Assigned task: Word for word and without images, reproduce the listing that follows.

Data section Block Start

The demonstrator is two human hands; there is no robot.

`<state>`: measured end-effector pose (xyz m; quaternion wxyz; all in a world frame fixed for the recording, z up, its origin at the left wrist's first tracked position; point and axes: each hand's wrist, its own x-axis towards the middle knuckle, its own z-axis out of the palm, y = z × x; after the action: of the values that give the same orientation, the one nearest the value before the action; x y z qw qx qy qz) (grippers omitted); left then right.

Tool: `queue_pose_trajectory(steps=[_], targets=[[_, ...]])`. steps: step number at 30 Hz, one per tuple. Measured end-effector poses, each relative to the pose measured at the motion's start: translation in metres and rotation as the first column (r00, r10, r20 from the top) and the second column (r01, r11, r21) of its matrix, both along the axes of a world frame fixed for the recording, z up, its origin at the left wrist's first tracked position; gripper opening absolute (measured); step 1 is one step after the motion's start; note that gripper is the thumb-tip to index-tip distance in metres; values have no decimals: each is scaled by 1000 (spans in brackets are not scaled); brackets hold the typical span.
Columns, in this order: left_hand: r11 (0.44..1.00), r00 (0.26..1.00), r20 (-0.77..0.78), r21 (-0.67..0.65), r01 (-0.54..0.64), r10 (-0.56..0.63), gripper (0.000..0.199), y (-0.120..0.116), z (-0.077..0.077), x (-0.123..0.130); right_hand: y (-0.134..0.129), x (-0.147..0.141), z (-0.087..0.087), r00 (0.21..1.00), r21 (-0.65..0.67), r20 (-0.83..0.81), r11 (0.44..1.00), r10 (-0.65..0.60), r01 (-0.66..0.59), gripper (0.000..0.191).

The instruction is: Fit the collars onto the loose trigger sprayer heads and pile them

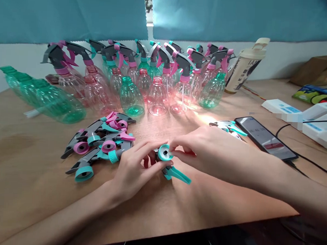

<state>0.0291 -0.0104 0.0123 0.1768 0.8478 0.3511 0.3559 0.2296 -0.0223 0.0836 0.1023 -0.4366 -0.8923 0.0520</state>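
Observation:
My left hand [140,166] grips a teal and grey spray nozzle head [179,175], its round collar turned up toward me. Inside the collar a white disc with a dark centre hole shows. At the collar's right rim, the thumb and fingers of my right hand [195,145] are pinched together; whatever lies between the fingertips is too small or hidden to make out. Left of my hands lies a pile of loose spray heads [108,146] in pink, teal and grey. Beyond my right hand rest a few more teal spray heads [228,127], partly covered by it.
Several clear pink and green bottles [157,98] stand at the back, many with spray heads on. Green bottles [54,99] lean or lie at the left. A phone [265,137], a power strip [285,109], cables and a cream tumbler [245,66] occupy the right side.

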Motion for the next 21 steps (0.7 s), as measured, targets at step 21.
queue_pose_trajectory(steps=[21], targets=[[933, 982, 158, -328, 150, -102, 20, 55, 0, 127, -88, 137, -12, 807, -206, -306, 863, -505, 462, 33]])
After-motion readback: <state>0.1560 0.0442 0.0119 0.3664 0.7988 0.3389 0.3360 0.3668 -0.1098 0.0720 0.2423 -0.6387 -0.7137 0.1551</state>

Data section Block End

Written solution:
The demonstrator is two human hands; there is no robot.

`<state>`: measured end-effector pose (xyz m; quaternion wxyz; all in a world frame fixed for the recording, z up, its origin at the left wrist's first tracked position; point and axes: each hand's wrist, its own x-axis towards the middle knuckle, its own z-axis out of the palm, y = z × x; after the action: of the values that give the same orientation, the one nearest the value before the action; x y z qw qx qy qz) (grippers omitted); left then right.

Tool: `queue_pose_trajectory(steps=[_], targets=[[_, ...]])`. steps: step number at 30 Hz, one per tuple. Measured end-effector poses, each relative to the pose measured at the motion's start: translation in metres and rotation as the first column (r00, r10, r20 from the top) and the second column (r01, r11, r21) of its matrix, both along the axes of a world frame fixed for the recording, z up, its origin at the left wrist's first tracked position; gripper opening absolute (measured); step 1 is one step after the motion's start; note that gripper is the thumb-tip to index-tip distance in metres; values have no decimals: each is scaled by 1000 (spans in brackets are not scaled); brackets hold the typical span.
Columns, in this order: left_hand: r11 (0.44..1.00), r00 (0.26..1.00), r20 (-0.77..0.78), r21 (-0.67..0.65), r01 (-0.54..0.64), r10 (-0.56..0.63), gripper (0.000..0.199), y (-0.120..0.116), z (-0.077..0.077), x (-0.123..0.130); right_hand: y (-0.134..0.129), x (-0.147..0.141), z (-0.087..0.087), r00 (0.21..1.00), r21 (-0.65..0.67), r20 (-0.83..0.81), r11 (0.44..1.00), r10 (-0.65..0.60), r01 (-0.66..0.59), gripper (0.000..0.191).

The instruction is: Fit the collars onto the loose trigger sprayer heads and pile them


<state>0.0291 -0.0104 0.0123 0.1768 0.8478 0.3511 0.3559 0.2296 -0.0223 0.0836 0.1023 -0.4366 -0.8923 0.0520</state>
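Observation:
My left hand [140,166] grips a teal and grey spray nozzle head [179,175], its round collar turned up toward me. Inside the collar a white disc with a dark centre hole shows. At the collar's right rim, the thumb and fingers of my right hand [195,145] are pinched together; whatever lies between the fingertips is too small or hidden to make out. Left of my hands lies a pile of loose spray heads [108,146] in pink, teal and grey. Beyond my right hand rest a few more teal spray heads [228,127], partly covered by it.
Several clear pink and green bottles [157,98] stand at the back, many with spray heads on. Green bottles [54,99] lean or lie at the left. A phone [265,137], a power strip [285,109], cables and a cream tumbler [245,66] occupy the right side.
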
Motion for the next 21 steps (0.7 s), as measured, targets at step 21.
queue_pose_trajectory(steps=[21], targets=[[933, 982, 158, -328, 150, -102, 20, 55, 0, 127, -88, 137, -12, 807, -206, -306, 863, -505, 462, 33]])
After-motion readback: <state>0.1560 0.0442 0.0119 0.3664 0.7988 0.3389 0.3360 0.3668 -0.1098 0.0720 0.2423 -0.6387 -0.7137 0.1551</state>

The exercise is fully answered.